Economia da Argentina cresce 2,3% no início de 2026, mas consumo gera alerta

O Produto Interno Bruto (PIB) da Argentina registrou um crescimento de 2,3% no primeiro trimestre de 2026, quando comparado ao mesmo período do ano anterior. Os dados, divulgados nesta terça-feira (23) pelo Indec, instituto oficial de estatísticas do país, indicam que a economia mantém um ritmo de expansão, embora esse crescimento não seja sentido de forma uniforme por toda a população.

Em termos trimestrais, a economia avançou 0,7% em relação aos três meses anteriores, já com os ajustes de efeitos sazonais. O motor desse resultado foram as exportações e setores específicos, como a agropecuária, a pesca, a mineração e a intermediação financeira. Por outro lado, a indústria de transformação recuou 1,7% e o comércio varejista caiu 0,3%.

O ministro da Economia, Luis Caputo, celebrou os números em sua rede social X, destacando que o crescimento foi impulsionado pelas exportações e por um nível recorde de consumo privado, que subiu 2,7%.

No entanto, economistas alertam que esse aumento no consumo pode ser enganoso. Para Andrés Asiaín, diretor do Centro Scalabrini Ortiz, esse dado “tem a ver com a mudança dos preços relativos”, mencionando o impacto da alta nos preços de serviços, o que obriga as famílias a gastarem mais para manter o básico.
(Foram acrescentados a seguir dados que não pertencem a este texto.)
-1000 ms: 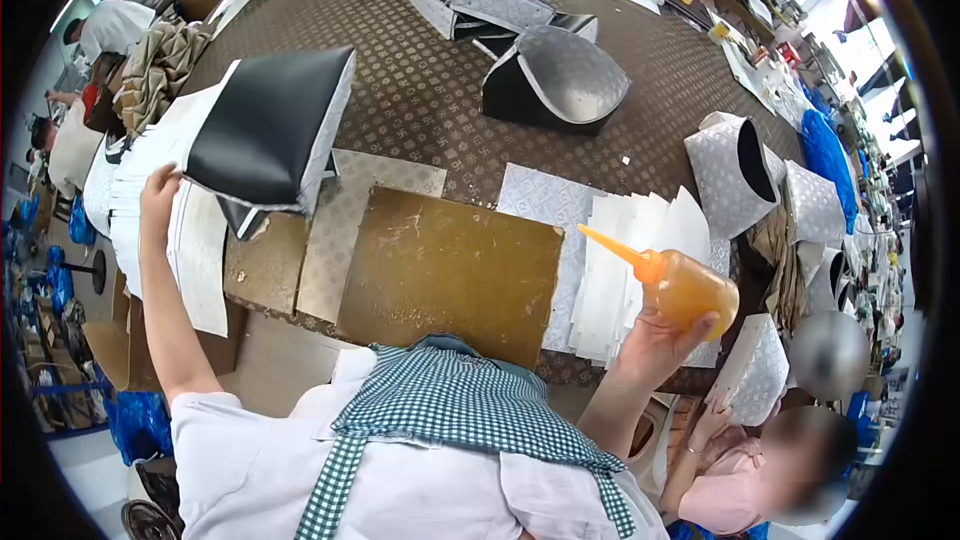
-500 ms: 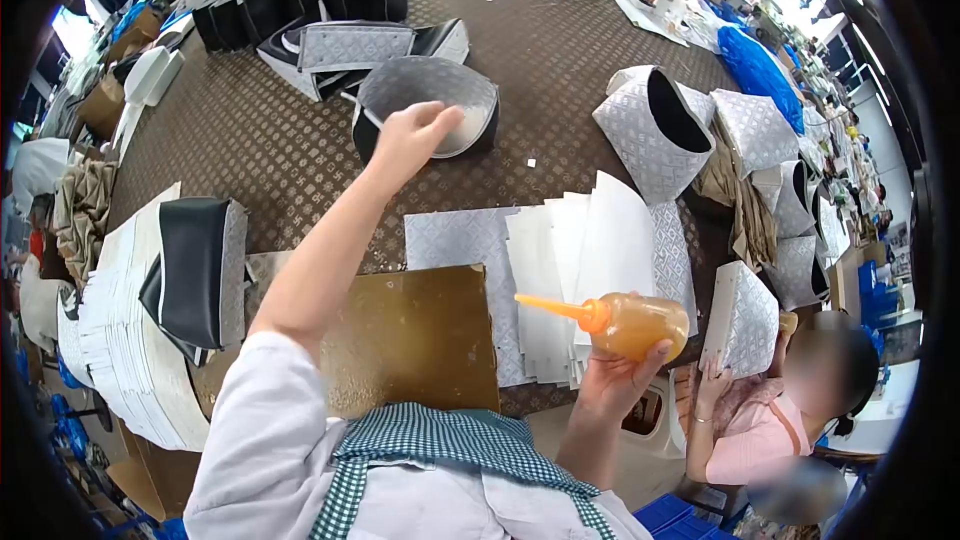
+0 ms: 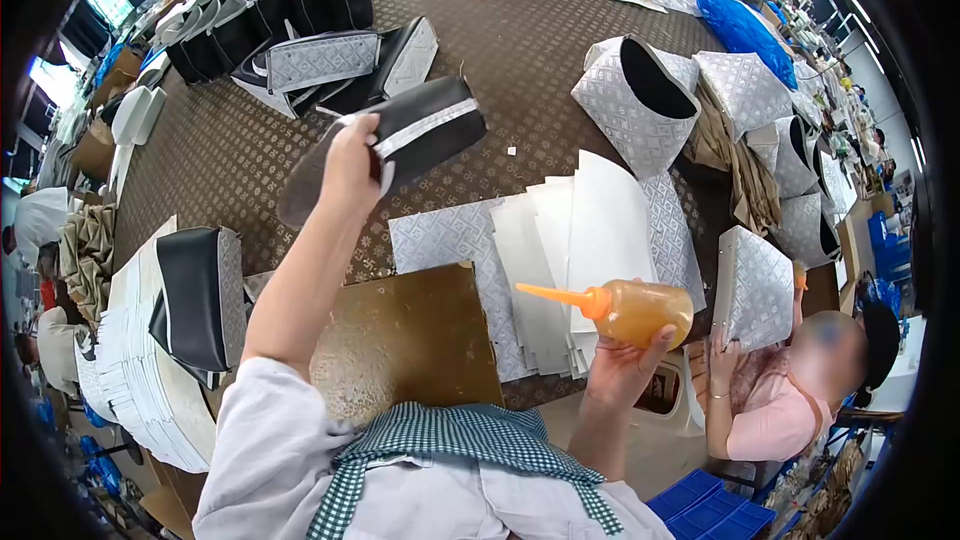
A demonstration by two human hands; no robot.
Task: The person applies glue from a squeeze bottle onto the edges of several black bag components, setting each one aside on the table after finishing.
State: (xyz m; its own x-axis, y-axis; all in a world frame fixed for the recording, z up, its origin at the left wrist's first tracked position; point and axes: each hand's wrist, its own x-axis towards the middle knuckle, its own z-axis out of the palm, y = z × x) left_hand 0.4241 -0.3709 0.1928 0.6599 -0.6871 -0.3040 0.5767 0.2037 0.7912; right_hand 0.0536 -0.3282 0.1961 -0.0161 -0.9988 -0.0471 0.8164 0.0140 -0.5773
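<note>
My left hand (image 3: 350, 165) grips the edge of a black bag body (image 3: 430, 130) with a pale strip along its side. The piece is tilted above the patterned table, and part of it is hidden behind my hand and forearm. In my right hand (image 3: 625, 368) is a squeeze bottle (image 3: 645, 312) of amber liquid, lying sideways with its orange nozzle pointing left. Just beyond the bottle lie white sheets (image 3: 610, 220) fanned over a silver patterned sheet (image 3: 440, 240).
A brown board (image 3: 420, 330) lies close to my body. At left, a black piece (image 3: 190, 290) rests on stacked white sheets (image 3: 130, 340). Black bag bodies (image 3: 270, 5) stand at the back left; silver ones (image 3: 620, 120) sit at right. A co-worker (image 3: 770, 420) holds a silver panel (image 3: 755, 285).
The bag body, upright with its opening showing before, is now lifted and turned so its black outside shows. My left hand has moved left and closer. The bottle stays nearly in place.
</note>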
Asiaín complementa que o modelo atual “está redistribuindo a renda de forma muito desigual e favorece determinados setores por meio dos gastos com importações e turismo no exterior”. Como o consumo privado inclui compras de produtos importados e gastos de argentinos fora do país, esse índice não necessariamente aquece as empresas e o comércio local.

Guido Zack, diretor de Economia da Fundar, reforça que o indicador “pode crescer sem que isso necessariamente se traduza em uma melhora no padrão de vida da população”.

Um dos pilares do crescimento atual é a atração de bilhões em investimentos nos setores de mineração e hidrocarbonetos, beneficiados por isenções tributárias e aduaneiras por 30 anos. Contudo, esses setores são intensivos em capital e não em mão de obra. Segundo Florencia Fiorentin, economista-chefe da Epyca Consultores, “os setores que crescem, como a mineração, não contratam muita mão de obra e sua atividade depende mais das exportações. Os setores que estão em queda concentram mais empregos e vendem para o mercado interno”.

O reflexo social é visível nos indicadores de emprego e crédito. A taxa de desemprego subiu para 7,8% no primeiro trimestre de 2026, contra 5,7% no início do governo de Javier Milei. A informalidade no trabalho atingiu 44% em abril.

Além disso, a inadimplência das famílias com os bancos chegou ao maior patamar em duas décadas. A taxa de atrasos saltou de 3,7% em abril de 2025 para 12,1% um ano depois, forçando bancos públicos a criarem programas de renegociação de dívidas.

Desde o fim de 2023, o governo Milei aplica um rigoroso plano de austeridade para eliminar o déficit fiscal e controlar a inflação, que já havia atingido três dígitos. Após um crescimento de 4,4% em 2025, a projeção é que a economia argentina feche este ano com uma expansão próxima de 3%.